Nonetheless, I think this would be worthwhile.

I'll avoid the word "prefix" in the method names to avoid confusion, because 
the existing methods do prefix retrieval from the tree, whereas in this case 
that would apply, but also using prefixes from the key. "Closest" seems 
intuitive enough.

The methods might accept an enum parameter to specify the "closest match 
algorithm" required, to satisfy the various use cases.

Original comment by ni...@npgall.com on 19 Nov 2012 at 11:36

GoogleCodeExporter commented 9 years ago

It's indeed difficult to accommodate all use-cases in the wild with a concise 
API. I think this is the reason why Google's Guava still does not have a Trie 
implementation. See this thread: 
http://code.google.com/p/guava-libraries/issues/detail?id=10

It might be worth considering passing in a matching strategy as a parameter, 
which could reduce the number of methods and provide some extensibility.

eg. tree.matchKeys( PrefixTreeMatchers.CLOSEST, key )
or tree.matchKeys( new MyLittleMatcher(...), key ).

But as I'm not familiar with the implementation, not sure if this would really 
help. In the end it could be left as post-filtering to the caller, but 
performing these matches directly in the trie-structure would be optimal.

Original comment by phraktle on 19 Nov 2012 at 11:51

GoogleCodeExporter commented 9 years ago
ConcurrentRadixTree currently uses a similar pattern internally for traversal, 
but it's a couple of steps away from the public API methods.

It would be better to suit well the common use cases than to have a complex API 
to suit them all. I'll think about this, hopefully there's a middle ground. I 
hope to get to this in the next week or two.

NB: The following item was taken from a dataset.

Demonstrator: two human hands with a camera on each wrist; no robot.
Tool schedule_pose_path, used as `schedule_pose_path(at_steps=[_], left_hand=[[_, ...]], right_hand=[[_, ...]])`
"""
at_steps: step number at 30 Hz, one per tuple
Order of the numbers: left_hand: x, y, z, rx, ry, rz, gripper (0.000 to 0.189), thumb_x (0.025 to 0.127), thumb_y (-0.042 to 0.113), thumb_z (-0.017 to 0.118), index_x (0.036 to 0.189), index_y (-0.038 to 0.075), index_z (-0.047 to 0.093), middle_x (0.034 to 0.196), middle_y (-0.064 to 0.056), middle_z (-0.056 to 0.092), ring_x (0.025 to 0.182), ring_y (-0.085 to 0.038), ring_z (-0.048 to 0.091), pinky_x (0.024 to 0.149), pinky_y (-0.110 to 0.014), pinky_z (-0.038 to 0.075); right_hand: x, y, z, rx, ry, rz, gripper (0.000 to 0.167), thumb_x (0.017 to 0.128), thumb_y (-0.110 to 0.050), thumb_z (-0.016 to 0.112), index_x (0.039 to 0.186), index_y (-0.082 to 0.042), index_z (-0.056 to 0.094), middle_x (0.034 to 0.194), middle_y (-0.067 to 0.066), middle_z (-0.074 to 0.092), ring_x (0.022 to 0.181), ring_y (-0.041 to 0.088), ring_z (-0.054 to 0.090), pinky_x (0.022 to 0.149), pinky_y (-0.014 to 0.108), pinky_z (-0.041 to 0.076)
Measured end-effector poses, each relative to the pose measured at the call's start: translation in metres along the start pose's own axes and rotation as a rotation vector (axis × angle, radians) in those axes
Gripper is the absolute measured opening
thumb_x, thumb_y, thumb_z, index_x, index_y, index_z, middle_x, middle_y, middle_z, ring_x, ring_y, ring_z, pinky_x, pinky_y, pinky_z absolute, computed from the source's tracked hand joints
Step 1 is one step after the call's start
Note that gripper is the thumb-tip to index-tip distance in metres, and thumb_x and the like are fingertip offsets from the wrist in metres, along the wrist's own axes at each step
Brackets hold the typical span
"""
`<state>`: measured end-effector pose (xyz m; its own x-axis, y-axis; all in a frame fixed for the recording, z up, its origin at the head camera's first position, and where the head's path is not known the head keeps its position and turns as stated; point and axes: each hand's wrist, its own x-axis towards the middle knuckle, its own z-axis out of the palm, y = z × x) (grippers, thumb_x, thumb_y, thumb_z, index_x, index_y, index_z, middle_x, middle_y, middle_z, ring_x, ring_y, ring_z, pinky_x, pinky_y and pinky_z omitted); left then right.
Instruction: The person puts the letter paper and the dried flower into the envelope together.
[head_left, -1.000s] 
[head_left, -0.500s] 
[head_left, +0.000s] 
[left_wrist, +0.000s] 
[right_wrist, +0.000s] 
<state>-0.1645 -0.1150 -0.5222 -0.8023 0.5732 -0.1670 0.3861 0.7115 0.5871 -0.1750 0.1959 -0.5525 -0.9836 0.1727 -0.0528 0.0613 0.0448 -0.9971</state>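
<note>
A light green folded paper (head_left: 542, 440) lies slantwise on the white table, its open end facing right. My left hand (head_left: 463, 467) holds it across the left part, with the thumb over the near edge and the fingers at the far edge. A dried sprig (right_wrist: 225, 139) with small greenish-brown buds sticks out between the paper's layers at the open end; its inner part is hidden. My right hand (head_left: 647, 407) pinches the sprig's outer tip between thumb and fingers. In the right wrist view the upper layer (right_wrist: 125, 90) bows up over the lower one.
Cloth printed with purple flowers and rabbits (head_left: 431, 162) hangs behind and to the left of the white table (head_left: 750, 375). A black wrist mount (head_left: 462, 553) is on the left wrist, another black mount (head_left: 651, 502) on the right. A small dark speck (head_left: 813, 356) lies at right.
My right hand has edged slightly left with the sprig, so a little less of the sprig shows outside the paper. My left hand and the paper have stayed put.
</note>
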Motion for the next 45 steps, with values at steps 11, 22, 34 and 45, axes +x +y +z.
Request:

Original comment by ni...@npgall.com on 19 Nov 2012 at 4:28

GoogleCodeExporter commented 9 years ago
Added some groundwork for getClosestKeys() to trunk. It works, but the 
behaviour is not final as some of the required functionality needs to be pinned 
down.

This unit tests demonstrates the current behaviour and some of the edge cases:

    @Test
    public void testGetClosestKeys() {
        ConcurrentRadixTree<Integer> tree = new ConcurrentRadixTree<Integer>(nodeFactory);
        tree.put("COD", 1);
        tree.put("CODFISH", 2);
        tree.put("COFFEE", 3);

        //    ○
        //    └── ○ CO
        //        ├── ○ D (1)
        //        │   └── ○ FISH (2)
        //        └── ○ FFEE (3)

        assertEquals("[COD, CODFISH, COFFEE]", tree.getClosestKeys("COW").toString());
        assertEquals("[COD, CODFISH, COFFEE]", tree.getClosestKeys("CX").toString());
        assertEquals("[COD, CODFISH]", tree.getClosestKeys("COD").toString());
        assertEquals("[COFFEE]", tree.getClosestKeys("COF").toString());
        assertEquals("[]", tree.getClosestKeys("DO").toString());
        assertEquals("[CODFISH]", tree.getClosestKeys("CODFISHES").toString());
    }

Points:
* for input "COW", perhaps only COD and COFFEE could be returned, i.e. the two 
(equally distant) closest matches to COW, and not additionally descendants of 
those keys.
* for input "COW", the implementation does not satisfy the use case discussed 
above: "COW".startsWith("COD") == false
* for input "CODFISHES", the implementation satisfies the use case discussed 
above: "CODFISHES".startsWith("CODFISH") == true

Given the time of year, next month is a more likely timeframe for the remaining 
items :)

Original comment by ni...@npgall.com on 19 Dec 2012 at 11:40

GoogleCodeExporter commented 9 years ago
This is now fully implemented in trunk. It is implemented as part of some other 
major refactorings to improve performance, but those refactorings incidentally 
allowed a fairly elegant solution to this problem of allowing various matching 
patterns above.

I have reimplemented all queries on the trees, to use lazy evaluation. This 
changes the public APIs of all trees slightly, so I've bumped the major version 
number of the project, and this feature will now be in version 2.0.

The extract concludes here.